Ohne Niederlage haben die G-Juniorenfußballer von Germania Gernrode in Schwanebeck die Meisterschaftsendrunde beendet und sich den Harzmeistertitel gesichert. Im Endspiel bezwangen die Germanen den FSV Grün-Weiß Ilsenburg mit 2:0.

Schwanebeck l Trotz des anfangs regnerischen Wetters herrschte im Schwanebecker Stadion dank der vielen Fans der angereisten Teams eine tolle Stimmung. Nicht angereist waren die Kicker vom SC 1919 Heudeber, die am Sonnabend ohne Gründe ihre Teilnahme absagten. Ihren Platz nahm, mit Einverständnis der sieben anderen Endrundenteams, der SV Blau-Weiß Schwanebeck ein.

"Es war eine interessante und ausgeglichene Endrunde. Die beiden favorisierten Mannschaften, Germania Gernrode und Grün-Weiß Ilsenburg, erreichten auch das Finale", stellte Gunthard Seidler, Staffelleiter der G-Junioren und Turnierleiter fest. "Es waren in fast allen Teams gute Einzelkönner zu sehen und es gab auch sehr gute Torhüterleistungen. Da reifen einige hoffnungsvolle Talente heran", beobachtete Werner Meves, der im Wettkampfgericht mitarbeitete.

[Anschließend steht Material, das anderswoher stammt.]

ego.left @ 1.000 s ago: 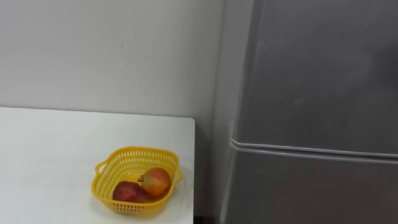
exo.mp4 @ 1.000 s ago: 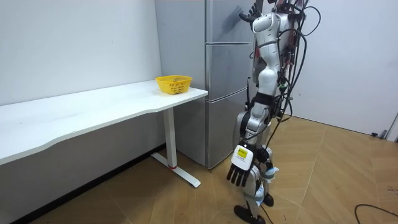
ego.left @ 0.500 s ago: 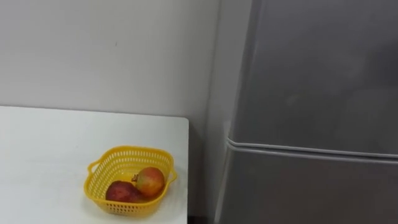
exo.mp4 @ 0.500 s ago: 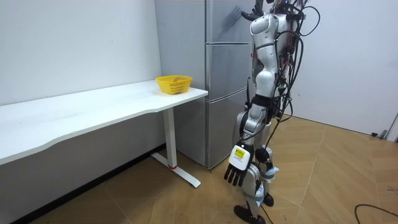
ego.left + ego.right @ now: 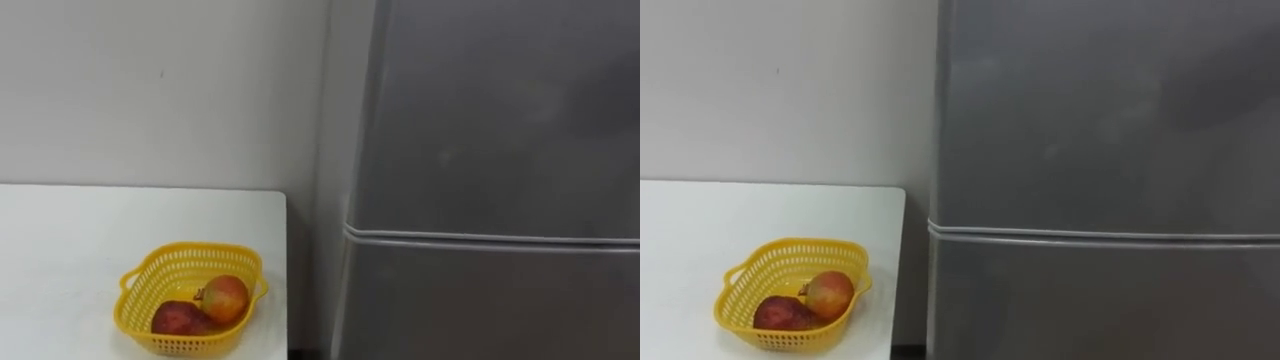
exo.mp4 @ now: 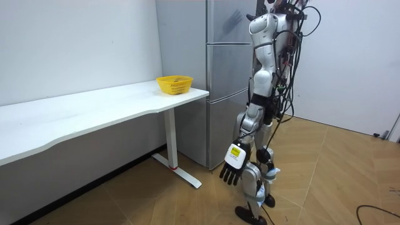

Grün-Weiß Ilsenburg wurde Sieger in der Gruppe A vor dem Quedlinburger SV. Beide Teams gaben nur im Eröffnungsspiel gegeneinander Punkte ab. In der Gruppe B zogen die Gernröder souverän ihre Kreise und ohne Punktverlust in das Halbfinale ein. Die Runde der letzten Vier erreichte aus dieser Gruppe auch Germania Halberstadt. In den Überkreuzvergleichen setzten sich die Grün-Weißen gegen den VfB Germania (4:1) und die Gernröder gegen Quedlinburg (2:0) letztlich souverän durch und zogen ins Finale ein. Die beiden Verlierer spielten um Platz drei, hier behauptete sich der QSV gegen die Kreisstädter mit 2:0 und sicherte sich den Bronzerang. In einem spannenden Endspiel behielten schließlich die Gernröder Germanen gegen die Ilsenburger mit 2:0 die Oberhand und sicherten sich den Meistertitel.

In der mit großer Spannung erwarteten Siegerehrung würdigte Staffelleiter Seidler in seiner kurzen Rede noch einmal die Verantwortung und Arbeit der Übungsleiter und Trainern in den Vereinen. Er vergaß auch nicht den Eltern zu danken, ohne deren Unterstützung ein normaler Spielbetrieb nicht mehr möglich ist. Dann nahmen das Mitglied des Spielausschusses des KFV Fußball Harz, Werner Meves, und das Ehrenmitglied des SV Blau-Weiß Schwanebeck, der 80-jährige Franz Quedenfeld, die Ehrung vor. Die Freude war diesmal bei den Aktiven besonders groß, denn alle Spieler, die an der Endrunde teilnahmen, erhielten eine Medaille. Die Bronzenen gingen jedoch an den Quedlinburger SV, die Silbernen an Grün-Weiß Ilsenburg und die Goldenen an den "Harzkreisweltmeister" Germania Gernrode, wie Seidler betonte.

Er dankte unter dem Beifall der Anwesenden den Schiedsrichtern Hans-Joachim Blank, Hans-Günter Häbecke und Marcus Hoffmeister, den Spielermuttis des SV Blau-Weiß, die die Versorgung absicherten, sowie den emsigen Schwanebecker Organisatoren der Endrunde, die am Rande des Turniers mit Büchsenwerfen, Dart und Torwandschießen auch für ein abwechslungsreiches Rahmenprogramm sorgten.

Nun steht in dieser Altersklasse nur noch ein Höhepunkt aus. Am kommenden Sonnabend wird in Schwanebeck mit dem Pokalfinale das Spieljahr beendet. Dann stehen sich ab 10 Uhr der FSV Grün-Weiß Ilsenburg und der Quedlinburger SV gegenüber.